Activity: Find the line with "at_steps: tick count" and the line with "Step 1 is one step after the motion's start" in the entries below; output exactly those two lines, every line between them, and no others.

━━ Data shown ━━

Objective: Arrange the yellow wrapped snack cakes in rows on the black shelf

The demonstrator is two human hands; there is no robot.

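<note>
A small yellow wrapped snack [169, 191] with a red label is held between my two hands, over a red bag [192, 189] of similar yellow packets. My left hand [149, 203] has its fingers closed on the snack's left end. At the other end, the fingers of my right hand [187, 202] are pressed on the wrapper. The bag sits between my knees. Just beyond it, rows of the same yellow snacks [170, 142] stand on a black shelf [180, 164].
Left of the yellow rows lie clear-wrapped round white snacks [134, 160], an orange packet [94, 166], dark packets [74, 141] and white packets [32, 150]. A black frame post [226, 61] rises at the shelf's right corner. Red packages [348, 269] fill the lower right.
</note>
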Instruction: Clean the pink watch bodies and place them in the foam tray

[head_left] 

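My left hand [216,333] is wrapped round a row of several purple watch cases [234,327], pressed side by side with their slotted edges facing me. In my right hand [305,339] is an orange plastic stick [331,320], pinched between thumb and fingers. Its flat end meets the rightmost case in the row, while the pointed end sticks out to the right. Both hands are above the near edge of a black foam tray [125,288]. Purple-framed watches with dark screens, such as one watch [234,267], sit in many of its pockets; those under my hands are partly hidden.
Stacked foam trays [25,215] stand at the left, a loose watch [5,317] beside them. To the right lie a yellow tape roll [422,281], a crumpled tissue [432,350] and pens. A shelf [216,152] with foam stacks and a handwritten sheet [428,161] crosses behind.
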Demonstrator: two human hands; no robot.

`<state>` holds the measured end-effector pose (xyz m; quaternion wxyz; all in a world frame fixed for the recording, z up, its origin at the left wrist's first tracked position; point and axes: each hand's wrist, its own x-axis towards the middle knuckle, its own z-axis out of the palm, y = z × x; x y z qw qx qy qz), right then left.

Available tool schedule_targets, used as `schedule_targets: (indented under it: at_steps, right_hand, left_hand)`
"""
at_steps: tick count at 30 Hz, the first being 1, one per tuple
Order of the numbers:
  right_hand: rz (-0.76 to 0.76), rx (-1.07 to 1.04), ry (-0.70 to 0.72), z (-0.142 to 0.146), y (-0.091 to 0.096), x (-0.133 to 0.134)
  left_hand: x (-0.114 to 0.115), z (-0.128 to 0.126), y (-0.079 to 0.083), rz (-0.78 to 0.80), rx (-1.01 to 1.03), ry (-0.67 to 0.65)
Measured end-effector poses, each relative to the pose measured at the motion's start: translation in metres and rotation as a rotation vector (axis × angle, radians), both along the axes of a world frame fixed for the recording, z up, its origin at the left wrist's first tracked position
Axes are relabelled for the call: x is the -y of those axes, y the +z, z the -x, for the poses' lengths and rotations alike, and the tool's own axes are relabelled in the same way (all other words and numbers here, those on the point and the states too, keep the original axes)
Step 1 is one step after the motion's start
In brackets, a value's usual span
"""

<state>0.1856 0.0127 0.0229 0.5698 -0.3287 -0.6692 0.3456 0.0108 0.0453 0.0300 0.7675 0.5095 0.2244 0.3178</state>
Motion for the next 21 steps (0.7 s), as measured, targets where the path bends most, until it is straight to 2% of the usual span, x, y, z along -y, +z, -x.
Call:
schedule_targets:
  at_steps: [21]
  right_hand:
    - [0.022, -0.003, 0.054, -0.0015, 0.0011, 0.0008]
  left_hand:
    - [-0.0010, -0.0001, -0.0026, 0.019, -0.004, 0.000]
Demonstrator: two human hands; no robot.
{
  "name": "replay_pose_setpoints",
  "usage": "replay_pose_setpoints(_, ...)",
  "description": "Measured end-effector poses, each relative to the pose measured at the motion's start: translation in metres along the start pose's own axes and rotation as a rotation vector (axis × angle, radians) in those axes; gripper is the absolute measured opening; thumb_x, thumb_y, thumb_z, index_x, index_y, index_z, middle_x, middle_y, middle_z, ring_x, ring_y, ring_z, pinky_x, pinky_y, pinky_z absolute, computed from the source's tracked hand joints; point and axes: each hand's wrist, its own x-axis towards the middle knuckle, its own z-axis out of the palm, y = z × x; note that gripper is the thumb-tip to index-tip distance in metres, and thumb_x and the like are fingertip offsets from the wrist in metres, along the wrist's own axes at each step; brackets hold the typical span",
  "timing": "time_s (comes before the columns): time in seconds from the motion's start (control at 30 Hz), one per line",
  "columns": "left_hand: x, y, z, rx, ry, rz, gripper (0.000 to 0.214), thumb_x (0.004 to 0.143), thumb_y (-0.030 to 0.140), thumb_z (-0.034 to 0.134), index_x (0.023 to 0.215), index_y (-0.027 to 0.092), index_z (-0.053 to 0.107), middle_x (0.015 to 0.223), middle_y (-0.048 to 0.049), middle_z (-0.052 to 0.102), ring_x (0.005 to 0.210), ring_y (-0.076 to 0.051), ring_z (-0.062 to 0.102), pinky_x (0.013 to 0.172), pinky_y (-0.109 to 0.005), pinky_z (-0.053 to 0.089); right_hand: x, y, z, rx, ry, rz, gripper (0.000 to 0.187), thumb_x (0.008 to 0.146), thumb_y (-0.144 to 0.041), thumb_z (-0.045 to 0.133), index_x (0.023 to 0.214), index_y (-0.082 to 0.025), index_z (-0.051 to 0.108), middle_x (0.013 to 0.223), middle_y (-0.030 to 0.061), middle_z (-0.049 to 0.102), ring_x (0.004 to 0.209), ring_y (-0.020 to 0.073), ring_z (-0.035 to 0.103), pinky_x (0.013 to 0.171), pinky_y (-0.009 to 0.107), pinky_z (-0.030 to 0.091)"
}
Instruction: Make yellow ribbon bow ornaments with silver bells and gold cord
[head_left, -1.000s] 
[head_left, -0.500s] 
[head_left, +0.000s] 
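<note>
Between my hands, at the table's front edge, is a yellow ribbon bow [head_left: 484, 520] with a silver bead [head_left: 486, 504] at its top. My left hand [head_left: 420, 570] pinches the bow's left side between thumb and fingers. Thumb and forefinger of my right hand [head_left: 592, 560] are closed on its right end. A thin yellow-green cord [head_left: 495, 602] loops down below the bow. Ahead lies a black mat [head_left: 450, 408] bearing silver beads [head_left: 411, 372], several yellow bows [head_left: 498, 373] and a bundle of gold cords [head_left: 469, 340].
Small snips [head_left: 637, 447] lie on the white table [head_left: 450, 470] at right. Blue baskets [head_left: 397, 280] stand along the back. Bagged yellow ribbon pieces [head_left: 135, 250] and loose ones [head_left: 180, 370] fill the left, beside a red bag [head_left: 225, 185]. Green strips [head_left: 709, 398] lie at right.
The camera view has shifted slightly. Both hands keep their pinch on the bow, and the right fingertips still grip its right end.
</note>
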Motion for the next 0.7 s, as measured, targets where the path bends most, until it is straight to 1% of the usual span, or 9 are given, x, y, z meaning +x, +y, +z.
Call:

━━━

Result of the task:
at_steps: tick count at 30 Hz, the first being 1, one per tuple
Order of the numbers:
  right_hand: rz (-0.76 to 0.76), rx (-1.07 to 1.04), ry (-0.70 to 0.72), z (-0.142 to 0.146), y (-0.091 to 0.096), x (-0.133 to 0.134)
  left_hand: x (-0.114 to 0.115), z (-0.128 to 0.126), y (-0.079 to 0.083), rz (-0.78 to 0.80), rx (-1.01 to 1.03), ry (-0.67 to 0.65)
Measured end-effector poses, each relative to the pose measured at the motion's start: translation in metres and rotation as a rotation vector (axis × angle, radians), both along the axes of a world frame fixed for the recording, z up, its origin at the left wrist's first tracked position
Axes are relabelled for the call: x is the -y of those axes, y the +z, z the -x, for the poses' lengths and rotations alike, and the tool's own axes are relabelled in the same way (all other words and numbers here, those on the point and the states too, keep the original axes)
Step 1 is one step after the motion's start

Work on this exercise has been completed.